Olinalá  is a city and seat of the municipality of Olinalá, in the state of Guerrero, south-western Mexico. It is well known throughout the country for its crafts, called Lacas de Olinalá (Olinalá lacquers).

Art

Olinalá is located in the state of Guerrero. It is considered the most important center for the production of lacquer in Mexico.

In Olinalá there are artisan workshops that have passed the techniques for lacquer production from generation to generation since the technique arrived from Asia via the Spanish "Manila Galleon" trading ships also known as the Nao de la China. The wide variety of products made using these techniques range from everyday use objects, such as trays, chests, folding screens, to famous decorative lacquered boxes known as "cajitas de Olinalá". These crafts are part of a long and laborious process that involves approximately 29 steps.

There are different techniques involved in the decoration of these works: golden on the lacquered wood is made with a very fine paintbrush made of cat hair.
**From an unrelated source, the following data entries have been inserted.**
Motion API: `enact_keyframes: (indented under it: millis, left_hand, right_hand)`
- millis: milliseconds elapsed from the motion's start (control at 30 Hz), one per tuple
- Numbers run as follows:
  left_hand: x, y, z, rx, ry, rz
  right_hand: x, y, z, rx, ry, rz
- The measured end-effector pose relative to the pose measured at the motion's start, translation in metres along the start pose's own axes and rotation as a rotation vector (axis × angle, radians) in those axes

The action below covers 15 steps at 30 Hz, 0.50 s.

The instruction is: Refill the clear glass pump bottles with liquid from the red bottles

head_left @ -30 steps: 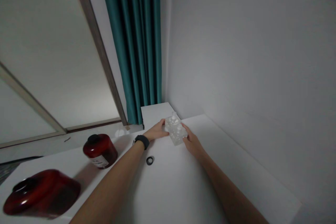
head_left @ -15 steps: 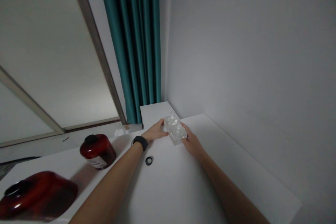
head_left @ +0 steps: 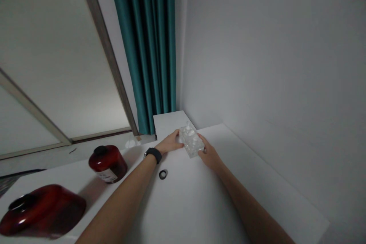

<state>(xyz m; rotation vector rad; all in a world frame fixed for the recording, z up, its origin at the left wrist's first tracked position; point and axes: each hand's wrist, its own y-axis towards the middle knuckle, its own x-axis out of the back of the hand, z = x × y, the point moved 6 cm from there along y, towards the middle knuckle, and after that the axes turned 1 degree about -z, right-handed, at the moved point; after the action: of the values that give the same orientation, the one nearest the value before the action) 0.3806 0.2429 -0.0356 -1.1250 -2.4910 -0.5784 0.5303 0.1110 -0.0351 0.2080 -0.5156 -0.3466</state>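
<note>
Head view: two dark-capped red bottles (head_left: 108, 164) left of the left forearm (head_left: 126, 198), dark ring (head_left: 160, 175) just right of it on white tabletop (head_left: 183, 206), teal curtain (head_left: 150, 45) beyond; left hand (head_left: 169, 143) and right hand (head_left: 211, 157) clamped on opposite sides of a clear, boxy, bumpy-topped piece (head_left: 191, 141) near the tabletop's far end.

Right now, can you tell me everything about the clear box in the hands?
The clear box is colourless and blocky, like plastic or glass. Its top looks bumpy, with a small bit poking up at the far end. The left hand's grip and right hand's grip hold opposite sides, near the far edge of the white table. I can't tell whether it touches the table.
</note>
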Motion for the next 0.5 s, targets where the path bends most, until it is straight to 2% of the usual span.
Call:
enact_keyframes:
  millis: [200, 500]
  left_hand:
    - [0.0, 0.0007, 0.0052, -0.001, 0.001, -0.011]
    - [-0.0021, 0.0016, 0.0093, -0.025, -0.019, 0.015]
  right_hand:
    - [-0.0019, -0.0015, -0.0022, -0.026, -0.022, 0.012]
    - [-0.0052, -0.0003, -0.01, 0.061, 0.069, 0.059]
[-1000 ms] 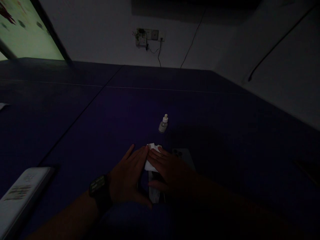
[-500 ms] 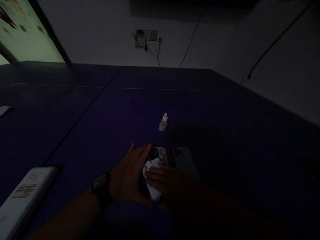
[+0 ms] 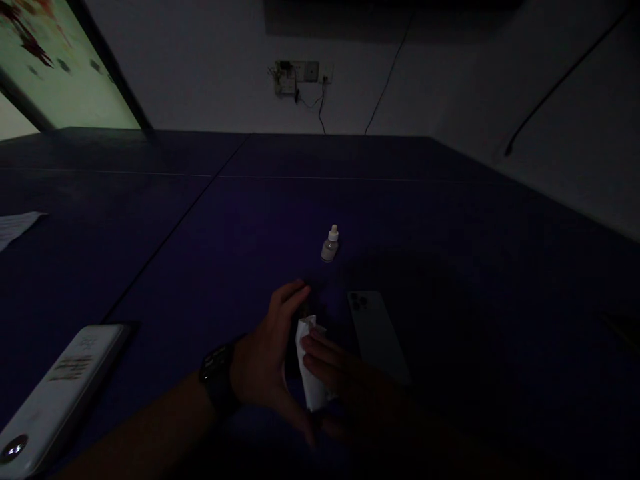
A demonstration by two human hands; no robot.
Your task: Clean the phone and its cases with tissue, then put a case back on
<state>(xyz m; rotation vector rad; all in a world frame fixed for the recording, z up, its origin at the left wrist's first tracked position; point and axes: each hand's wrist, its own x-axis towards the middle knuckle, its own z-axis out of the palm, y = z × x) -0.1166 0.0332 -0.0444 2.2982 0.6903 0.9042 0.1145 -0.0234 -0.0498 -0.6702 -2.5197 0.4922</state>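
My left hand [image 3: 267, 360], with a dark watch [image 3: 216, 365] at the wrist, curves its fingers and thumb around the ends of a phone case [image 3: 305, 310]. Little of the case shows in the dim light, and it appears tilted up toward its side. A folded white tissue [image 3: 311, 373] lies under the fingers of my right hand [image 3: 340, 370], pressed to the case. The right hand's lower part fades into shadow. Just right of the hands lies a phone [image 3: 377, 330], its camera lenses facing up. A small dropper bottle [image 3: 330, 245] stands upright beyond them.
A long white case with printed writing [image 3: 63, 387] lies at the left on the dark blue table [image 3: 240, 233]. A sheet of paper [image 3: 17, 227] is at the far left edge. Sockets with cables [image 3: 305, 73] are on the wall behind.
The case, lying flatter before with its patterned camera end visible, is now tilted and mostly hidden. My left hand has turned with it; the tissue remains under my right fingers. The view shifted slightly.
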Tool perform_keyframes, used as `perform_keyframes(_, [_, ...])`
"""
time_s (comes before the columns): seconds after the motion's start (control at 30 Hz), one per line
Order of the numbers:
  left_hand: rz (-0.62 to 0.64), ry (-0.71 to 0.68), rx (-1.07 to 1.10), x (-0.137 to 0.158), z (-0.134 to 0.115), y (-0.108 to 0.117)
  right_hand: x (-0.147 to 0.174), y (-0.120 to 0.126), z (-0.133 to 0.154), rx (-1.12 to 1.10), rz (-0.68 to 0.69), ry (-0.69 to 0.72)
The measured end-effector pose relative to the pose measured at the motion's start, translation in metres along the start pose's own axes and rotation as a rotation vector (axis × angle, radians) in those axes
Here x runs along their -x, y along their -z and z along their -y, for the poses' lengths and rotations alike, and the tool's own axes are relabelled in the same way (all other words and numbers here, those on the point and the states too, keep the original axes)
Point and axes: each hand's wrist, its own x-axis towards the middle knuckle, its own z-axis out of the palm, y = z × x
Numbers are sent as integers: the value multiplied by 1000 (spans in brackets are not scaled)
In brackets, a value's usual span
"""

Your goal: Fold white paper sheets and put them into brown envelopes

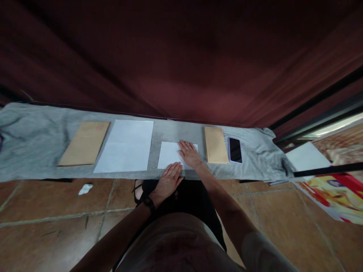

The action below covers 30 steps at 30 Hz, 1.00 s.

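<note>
White paper (166, 155) — partly hidden under right hand (189, 154) and left hand (169, 179), both flattened, grasping nothing; brown packet (216, 145) right of them — marking illegible.

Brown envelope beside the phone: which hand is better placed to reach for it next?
Probably the right hand: it rests on the small white sheet, on the side nearer the brown envelope. The left hand lies farther off, at the sheet's near edge.
</note>
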Motion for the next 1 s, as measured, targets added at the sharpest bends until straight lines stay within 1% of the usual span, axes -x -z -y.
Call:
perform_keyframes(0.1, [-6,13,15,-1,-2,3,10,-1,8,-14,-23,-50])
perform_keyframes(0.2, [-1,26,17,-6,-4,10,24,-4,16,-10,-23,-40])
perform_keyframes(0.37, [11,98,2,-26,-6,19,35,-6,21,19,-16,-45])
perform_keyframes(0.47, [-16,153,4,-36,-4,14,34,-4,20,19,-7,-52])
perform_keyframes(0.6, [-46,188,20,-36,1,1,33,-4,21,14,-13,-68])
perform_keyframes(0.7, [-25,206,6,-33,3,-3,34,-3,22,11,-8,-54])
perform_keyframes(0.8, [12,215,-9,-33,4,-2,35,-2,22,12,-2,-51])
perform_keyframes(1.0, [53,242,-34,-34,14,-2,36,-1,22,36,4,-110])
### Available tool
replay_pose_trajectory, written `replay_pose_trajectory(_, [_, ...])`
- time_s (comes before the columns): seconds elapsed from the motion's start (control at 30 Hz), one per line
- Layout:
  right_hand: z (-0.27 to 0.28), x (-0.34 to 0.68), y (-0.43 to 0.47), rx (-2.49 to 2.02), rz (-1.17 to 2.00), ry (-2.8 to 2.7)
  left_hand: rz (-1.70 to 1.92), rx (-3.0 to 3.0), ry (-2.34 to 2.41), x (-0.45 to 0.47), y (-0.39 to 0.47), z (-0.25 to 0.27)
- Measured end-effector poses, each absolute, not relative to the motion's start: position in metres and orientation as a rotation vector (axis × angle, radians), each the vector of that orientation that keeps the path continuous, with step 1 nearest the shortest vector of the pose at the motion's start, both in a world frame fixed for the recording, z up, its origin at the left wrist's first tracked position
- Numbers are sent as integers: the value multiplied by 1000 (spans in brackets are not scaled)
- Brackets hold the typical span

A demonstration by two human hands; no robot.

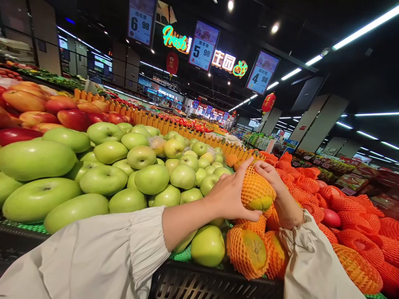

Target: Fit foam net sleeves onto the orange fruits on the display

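Both hands are around an orange [256, 192] in an orange foam net, above the other netted fruit. My left hand [229, 193] grips it from the left, with the thumb underneath and fingers stretched over the top. My right hand [272, 176] closes on its upper right side, fingers bent over the net. A greenish-yellow patch of bare peel shows at the bottom of the fruit. Just below lies another netted orange [249, 251], next to a green apple [208, 246] at the front of the display.
Green apples [104, 179] fill the left and middle, with red and yellow fruit [62, 112] behind them. On the right lies fruit in red nets [358, 207]. A black crate edge [199, 284] runs along the front, and a yellow picket divider [168, 124] along the back. Price signs [204, 45] hang overhead.
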State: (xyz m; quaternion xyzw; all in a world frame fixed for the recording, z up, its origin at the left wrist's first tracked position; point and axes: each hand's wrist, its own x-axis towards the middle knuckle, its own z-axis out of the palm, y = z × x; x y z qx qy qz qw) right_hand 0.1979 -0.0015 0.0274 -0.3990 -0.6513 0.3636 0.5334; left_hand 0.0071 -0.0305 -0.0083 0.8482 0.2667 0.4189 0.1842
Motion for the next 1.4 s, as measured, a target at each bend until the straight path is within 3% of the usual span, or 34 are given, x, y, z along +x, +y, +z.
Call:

The "rayado vaciado" with two layers of lacquer; the "rayado punteado" and traditional decorations with bright colors. Each work is let dry for various days before applying the last step: a varnish with linseed oil.

The motifs in the decorations also vary. Generally, they are nature themes, and can range from flowers, foliages and landscapes to animals, with a strong preference for the rabbit. The result is a perfectly finished work, of lively colors and entirely unique.